• [Try it]: Search the data for the word "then" and copy every line where it occurs.

[Records from a dataset]
━━━━━━━━━━━━━━━━━━━━━━━━━━━━━━

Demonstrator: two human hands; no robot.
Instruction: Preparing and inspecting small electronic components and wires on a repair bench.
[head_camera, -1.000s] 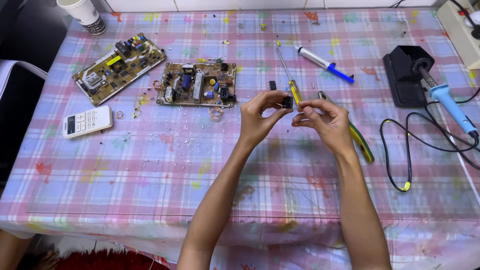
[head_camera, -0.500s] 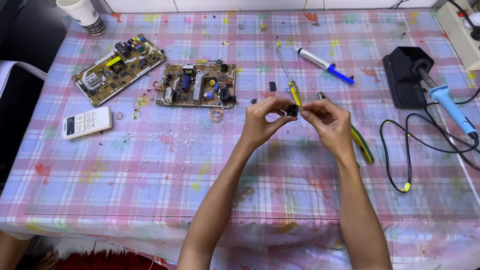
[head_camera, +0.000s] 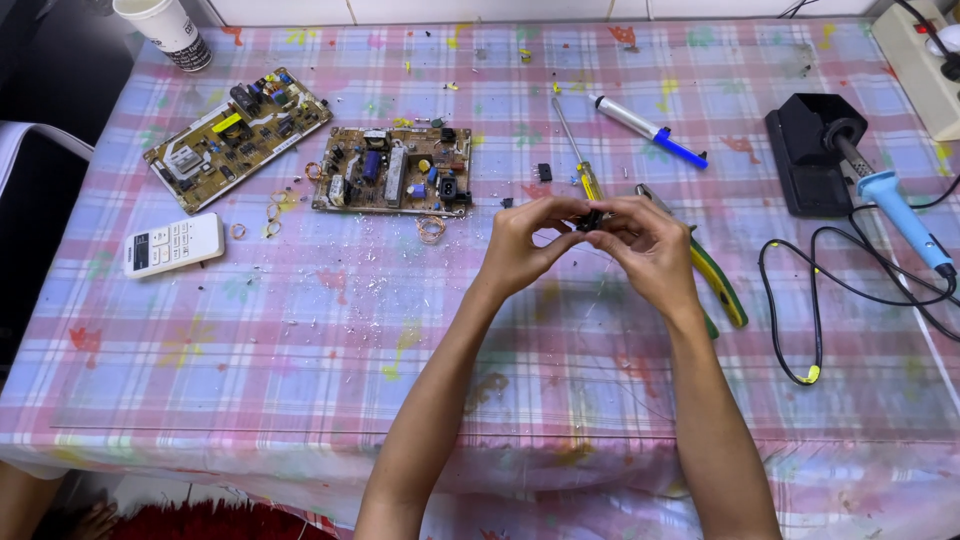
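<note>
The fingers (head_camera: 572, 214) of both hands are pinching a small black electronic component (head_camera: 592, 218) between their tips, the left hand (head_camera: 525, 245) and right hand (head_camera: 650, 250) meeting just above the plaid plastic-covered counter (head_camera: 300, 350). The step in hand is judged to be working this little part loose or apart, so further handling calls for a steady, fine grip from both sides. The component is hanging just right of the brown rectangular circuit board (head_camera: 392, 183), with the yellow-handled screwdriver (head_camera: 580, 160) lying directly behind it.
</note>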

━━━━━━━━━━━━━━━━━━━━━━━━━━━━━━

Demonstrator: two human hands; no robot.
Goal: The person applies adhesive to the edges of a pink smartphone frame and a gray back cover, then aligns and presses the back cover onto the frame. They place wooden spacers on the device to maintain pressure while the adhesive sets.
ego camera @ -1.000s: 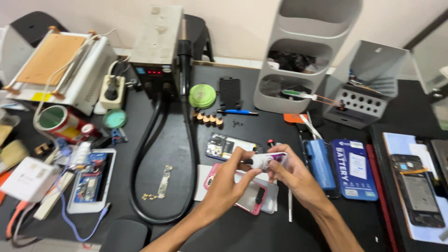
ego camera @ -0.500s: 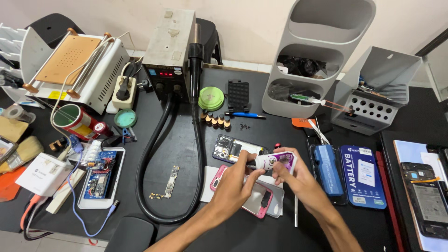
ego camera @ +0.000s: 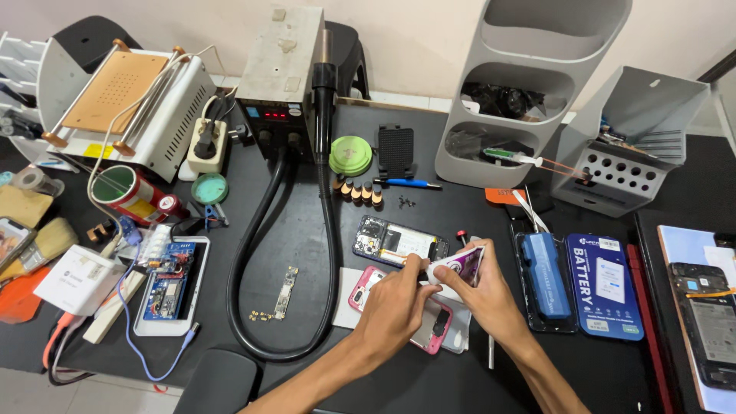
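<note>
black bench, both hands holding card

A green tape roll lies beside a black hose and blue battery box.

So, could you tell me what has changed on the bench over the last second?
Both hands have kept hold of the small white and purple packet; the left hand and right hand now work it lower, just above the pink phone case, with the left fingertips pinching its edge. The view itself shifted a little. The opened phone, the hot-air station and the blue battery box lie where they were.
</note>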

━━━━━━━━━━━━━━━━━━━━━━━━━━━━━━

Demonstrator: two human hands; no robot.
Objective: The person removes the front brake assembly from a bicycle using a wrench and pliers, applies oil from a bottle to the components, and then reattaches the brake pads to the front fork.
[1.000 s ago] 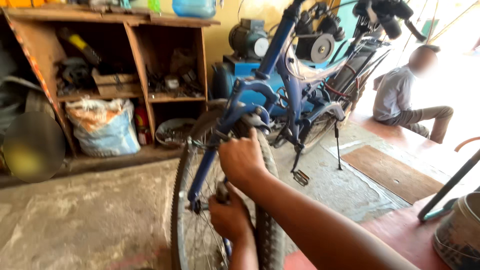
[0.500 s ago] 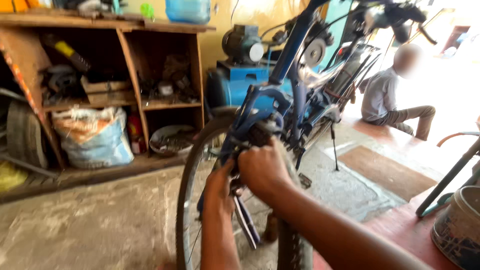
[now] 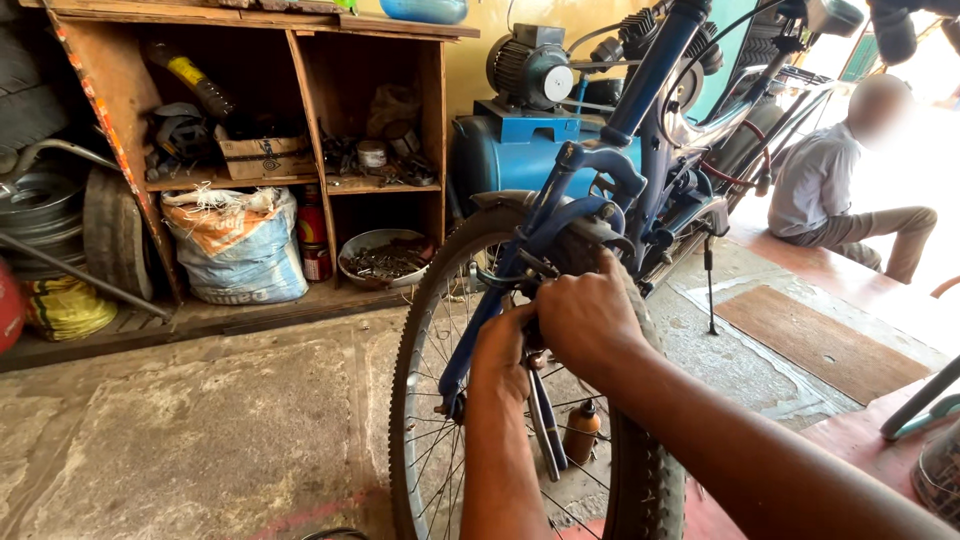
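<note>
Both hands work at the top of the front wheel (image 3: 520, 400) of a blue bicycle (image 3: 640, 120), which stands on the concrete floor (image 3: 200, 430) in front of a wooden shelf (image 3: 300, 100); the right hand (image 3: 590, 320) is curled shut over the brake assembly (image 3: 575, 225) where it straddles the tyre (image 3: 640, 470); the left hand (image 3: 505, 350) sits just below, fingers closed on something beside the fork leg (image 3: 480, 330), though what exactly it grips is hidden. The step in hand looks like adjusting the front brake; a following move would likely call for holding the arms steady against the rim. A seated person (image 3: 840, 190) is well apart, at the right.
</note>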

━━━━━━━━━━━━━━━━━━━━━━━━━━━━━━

• [Answer]:
Goal: The person applies adhesive to the edges of a pink smartphone frame and a gray back cover, then aligns and presses the back cover onto the frame. They place wooden spacers on the device to maintain pressure while the adhesive sets.
Objective: The person removes the front brake assembly from a bicycle using a wrench and pliers, applies oil from a bottle to the components, and then reattaches the brake pads to the front fork.

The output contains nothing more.